5. Supporting Studies & Scholars

  • Dr. Mercy Amba Oduyoye (Ghana): A foundational figure. Her work, like "Daughters of Anowa: African Women and Patriarchy," explores how biblical interpretation was used to colonize African gender relations.

  • Dr. Isabel Apawo Phiri (Malawi/South Africa): Former Deputy General Secretary of the World Council of Churches. Her research, such as "African Women of Faith and Gender Justice," documents the struggles of women in African church hierarchies.

  • Dr. Mmatshilo Motsei (South Africa): In her book "The Kanga and the Kangaroo Court," she powerfully analyses how the church often fails women experiencing domestic violence, siding with patriarchal interpretations of submission.

  • Dr. Bolanie Olawale (Nigeria/South Africa): Researches the history of missions. Her work shows how Victorian gender ideologies were embedded in missionary pedagogy and used to "civilize" African family structures.
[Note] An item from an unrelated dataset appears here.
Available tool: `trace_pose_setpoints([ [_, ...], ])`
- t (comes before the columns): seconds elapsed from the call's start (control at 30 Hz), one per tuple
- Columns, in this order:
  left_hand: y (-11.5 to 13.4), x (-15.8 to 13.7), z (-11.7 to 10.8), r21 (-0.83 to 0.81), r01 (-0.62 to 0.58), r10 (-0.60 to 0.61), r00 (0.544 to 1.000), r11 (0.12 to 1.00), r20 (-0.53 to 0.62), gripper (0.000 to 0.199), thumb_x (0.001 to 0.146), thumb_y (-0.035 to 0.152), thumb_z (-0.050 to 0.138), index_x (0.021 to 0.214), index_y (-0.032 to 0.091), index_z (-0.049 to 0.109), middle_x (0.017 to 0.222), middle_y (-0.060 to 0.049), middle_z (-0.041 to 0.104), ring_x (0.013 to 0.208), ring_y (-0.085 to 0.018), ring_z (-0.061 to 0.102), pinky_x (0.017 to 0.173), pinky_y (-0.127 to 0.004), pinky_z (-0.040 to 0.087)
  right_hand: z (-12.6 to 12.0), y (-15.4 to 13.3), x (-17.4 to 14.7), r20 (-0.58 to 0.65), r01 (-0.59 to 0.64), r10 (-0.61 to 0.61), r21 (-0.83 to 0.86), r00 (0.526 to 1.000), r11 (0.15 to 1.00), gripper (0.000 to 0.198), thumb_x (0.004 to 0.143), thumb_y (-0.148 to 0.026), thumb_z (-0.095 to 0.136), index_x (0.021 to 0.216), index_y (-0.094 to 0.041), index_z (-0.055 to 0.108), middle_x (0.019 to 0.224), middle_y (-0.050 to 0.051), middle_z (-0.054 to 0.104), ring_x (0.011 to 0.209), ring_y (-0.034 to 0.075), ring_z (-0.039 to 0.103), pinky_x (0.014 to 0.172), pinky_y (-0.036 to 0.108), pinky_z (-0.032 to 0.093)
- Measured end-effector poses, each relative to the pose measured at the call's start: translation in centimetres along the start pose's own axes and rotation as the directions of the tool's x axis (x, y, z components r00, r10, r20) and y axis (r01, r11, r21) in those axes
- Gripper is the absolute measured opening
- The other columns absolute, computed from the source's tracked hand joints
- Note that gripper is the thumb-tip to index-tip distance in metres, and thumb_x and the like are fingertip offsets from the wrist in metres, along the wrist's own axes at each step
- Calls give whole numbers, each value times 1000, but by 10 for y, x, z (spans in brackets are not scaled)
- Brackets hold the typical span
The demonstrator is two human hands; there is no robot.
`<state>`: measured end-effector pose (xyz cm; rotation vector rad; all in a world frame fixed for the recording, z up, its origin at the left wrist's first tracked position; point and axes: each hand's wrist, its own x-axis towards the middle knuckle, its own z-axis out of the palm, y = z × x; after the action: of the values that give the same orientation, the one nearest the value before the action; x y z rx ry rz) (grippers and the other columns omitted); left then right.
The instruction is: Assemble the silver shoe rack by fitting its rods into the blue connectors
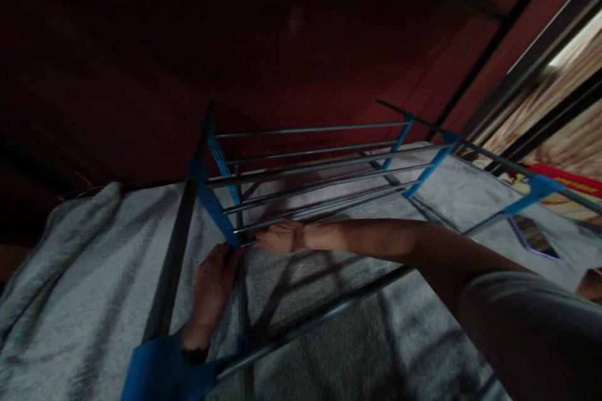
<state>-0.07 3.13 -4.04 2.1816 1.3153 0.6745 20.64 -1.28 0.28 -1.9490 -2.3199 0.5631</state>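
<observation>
A rack of grey metal tubes joined by blue plastic brackets stands on a grey blanket. My left hand (214, 279) reaches in at the left end, fingers closed around the lower tip of a slanted blue bracket (216, 212). Just right of it, my right hand (279, 237) is closed on a thin metal tube (248, 243) whose end meets that bracket tip. My right arm stretches across the rack, above the front tube (329, 310). The fingertips of my left hand are partly hidden by the bracket, so the exact joint is unclear.
A blue corner joint (155, 369) is close at the lower left. Another blue bracket (540, 188) holds the right end. On the grey blanket (94, 301) lies a dark flat thing with a purple edge (536, 238). A dark red wall (291, 62) rises behind the rack.
</observation>
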Motion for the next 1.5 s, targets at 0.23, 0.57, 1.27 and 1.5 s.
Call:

  • The "Justice for Women" Programme at the South African Council of Churches (SACC): Their reports consistently highlight the dissonance between the church's female base and its male-led structures, and how conservative theology hinders the fight against GBV.

Colonial Christianity didn't just add a new religion; it actively suppressed female-centric spiritual power, enforced a rigid patriarchal family model as "Godly," and created a theological framework that continues to sanctify gendered inequality in marriage and silence women's voices in the very institutions they sustain. This provided the moral and "eternal" justification for the legal and economic controls established by laws like the Black Administration Act. So, when a man appeals to 'religion' or 'custom,' which history is he truly upholding?